The birth was the easiest part of the whole process, as it turns out. Two hours later, as the epidural wore off I found myself in the worst pain of my life because they'd given me medicine to keep me contracting but my body wasn't expelling the blood the way it should have. Once my nurse figured out what was wrong (did I mention I had two nurses who were absolute ANGELS during this whole thing?) she pushed twice on my abdomen to get the excess blood out and I felt instantly better, though that whole night and even the next day was still a little bit of a nightmare between trying to rest and learning how to breastfeed and getting to know my brand-new baby boy and getting my stomach kneaded and needing the nurse's help to get to the bathroom every two hours.
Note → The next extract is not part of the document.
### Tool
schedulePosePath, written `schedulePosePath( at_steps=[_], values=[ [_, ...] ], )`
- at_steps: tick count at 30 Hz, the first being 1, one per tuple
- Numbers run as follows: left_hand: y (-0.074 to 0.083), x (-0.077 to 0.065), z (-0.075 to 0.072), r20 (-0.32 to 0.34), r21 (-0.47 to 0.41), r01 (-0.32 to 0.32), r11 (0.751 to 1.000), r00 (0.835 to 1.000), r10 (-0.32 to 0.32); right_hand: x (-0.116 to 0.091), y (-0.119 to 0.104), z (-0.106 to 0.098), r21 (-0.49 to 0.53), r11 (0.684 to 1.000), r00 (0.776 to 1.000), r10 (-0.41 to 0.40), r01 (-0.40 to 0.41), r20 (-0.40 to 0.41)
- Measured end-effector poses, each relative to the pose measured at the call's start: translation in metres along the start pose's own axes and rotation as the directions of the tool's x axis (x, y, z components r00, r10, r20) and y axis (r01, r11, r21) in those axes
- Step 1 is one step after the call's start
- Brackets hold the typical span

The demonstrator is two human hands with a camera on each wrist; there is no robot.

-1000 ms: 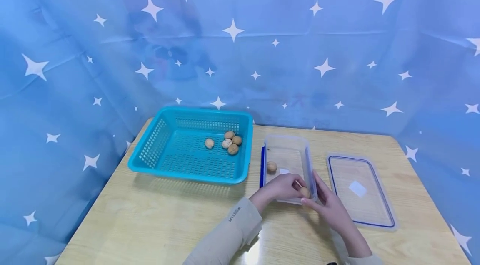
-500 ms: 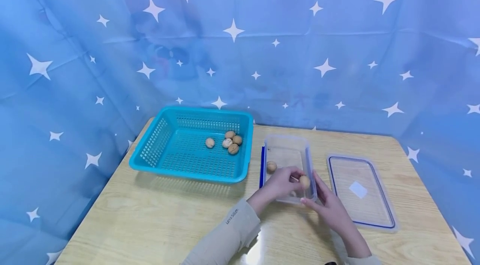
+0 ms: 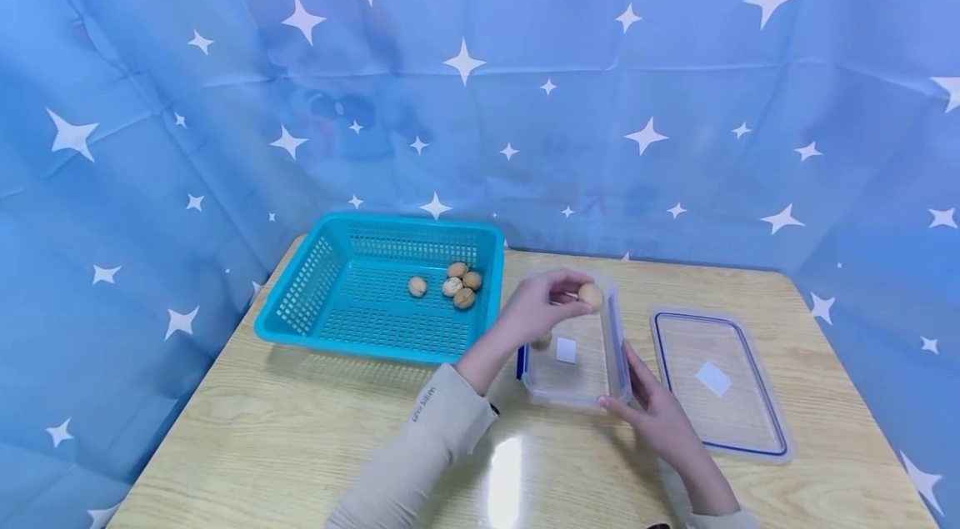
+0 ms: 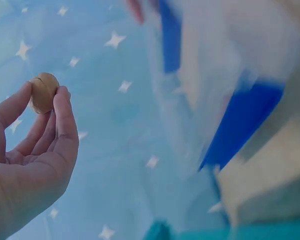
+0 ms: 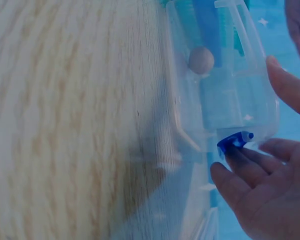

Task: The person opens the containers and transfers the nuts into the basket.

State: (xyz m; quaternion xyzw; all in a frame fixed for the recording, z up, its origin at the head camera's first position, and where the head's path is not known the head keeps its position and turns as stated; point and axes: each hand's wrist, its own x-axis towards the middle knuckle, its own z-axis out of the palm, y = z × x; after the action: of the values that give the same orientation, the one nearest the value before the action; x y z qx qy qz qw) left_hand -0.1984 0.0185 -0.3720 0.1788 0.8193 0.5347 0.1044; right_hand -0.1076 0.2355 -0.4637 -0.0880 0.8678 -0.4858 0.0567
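My left hand (image 3: 542, 304) pinches a walnut (image 3: 591, 296) between thumb and fingertips above a clear plastic box (image 3: 573, 400) with blue clips. The left wrist view shows that walnut (image 4: 43, 93) held up at the fingertips. Inside the box, at its left side, lies another walnut (image 3: 542, 341), partly covered by the left hand; the right wrist view shows a walnut (image 5: 201, 60) through the box wall. My right hand (image 3: 660, 412) holds the box's near right corner, thumb on the front end and fingers along the side by a blue clip (image 5: 234, 142).
A turquoise basket (image 3: 375, 352) with several walnuts (image 3: 463, 297) stands left of the box. The box's clear lid (image 3: 716, 421), with a blue seal, lies flat to the right. A star-patterned blue curtain (image 3: 480, 137) hangs behind the wooden table (image 3: 300, 437).
My left hand has lifted the walnut from the near right part of the box and moved it away from me and slightly left. The right hand stays at the box corner.
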Motion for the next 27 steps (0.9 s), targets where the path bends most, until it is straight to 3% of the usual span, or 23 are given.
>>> schedulePosePath(
  at_steps=[6,13,16,21,27],
  values=[
    [0.014,0.000,-0.047,-0.051,0.007,-0.014,1.000,0.999,0.015,0.000,0.000,0.000,0.001,1.000,1.000,0.013,-0.013,0.001],
    [0.012,0.004,-0.090,-0.145,-0.009,-0.034,0.999,0.989,0.033,0.001,-0.001,-0.002,0.001,1.000,1.000,-0.001,0.001,-0.004],
    [0.007,0.007,-0.105,-0.178,-0.024,-0.028,0.999,0.984,0.023,0.001,-0.001,-0.003,-0.012,1.000,1.000,-0.007,0.007,-0.010],
    [-0.010,0.009,-0.129,-0.225,-0.083,0.032,0.996,0.973,-0.050,0.002,0.000,-0.003,-0.007,1.000,1.000,-0.001,0.001,-0.001],
    [-0.035,0.011,-0.154,-0.228,-0.133,0.103,0.986,0.965,-0.132,0.001,0.003,-0.001,0.005,1.000,1.000,0.017,-0.017,-0.006]
  ],
)
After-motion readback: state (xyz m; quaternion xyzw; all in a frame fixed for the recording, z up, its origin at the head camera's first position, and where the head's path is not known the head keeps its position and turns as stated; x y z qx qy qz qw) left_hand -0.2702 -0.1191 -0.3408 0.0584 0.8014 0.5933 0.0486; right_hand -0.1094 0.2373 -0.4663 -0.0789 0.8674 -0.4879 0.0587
Turns out, the visitor restrictions due to COVID turned out to be a blessing in disguise because I was NOT in the mood to entertain people.
By Saturday when they let us leave I was feeling much better, and we even had Jason's family over to meet Ollie for a few hours on Sunday. But then Tuesday morning I woke up shaking uncontrollably with a fever of 103 degrees. I begged Jason just to let me sleep it off (mostly because I was afraid going to the ER would mean another COVID test, which let me tell you, was worse than labor) but he wasn't on board with that and so at 11 that morning I found myself in yet another hospital gown hooked up to another IV. We were at the ER for 5 hours while my mom watched Ollie (she didn't complain too much) and they ran bunches of tests before discovering a massive blood clot that took the doctor at least thirty minutes to remove. Again, I had incredible nurses and doctors. Our experience at this hospital was a million times better than the experience we had last summer at the hospital with Jason. They loaded me up with antibiotics and sent me home again, and luckily we haven't had any issues since.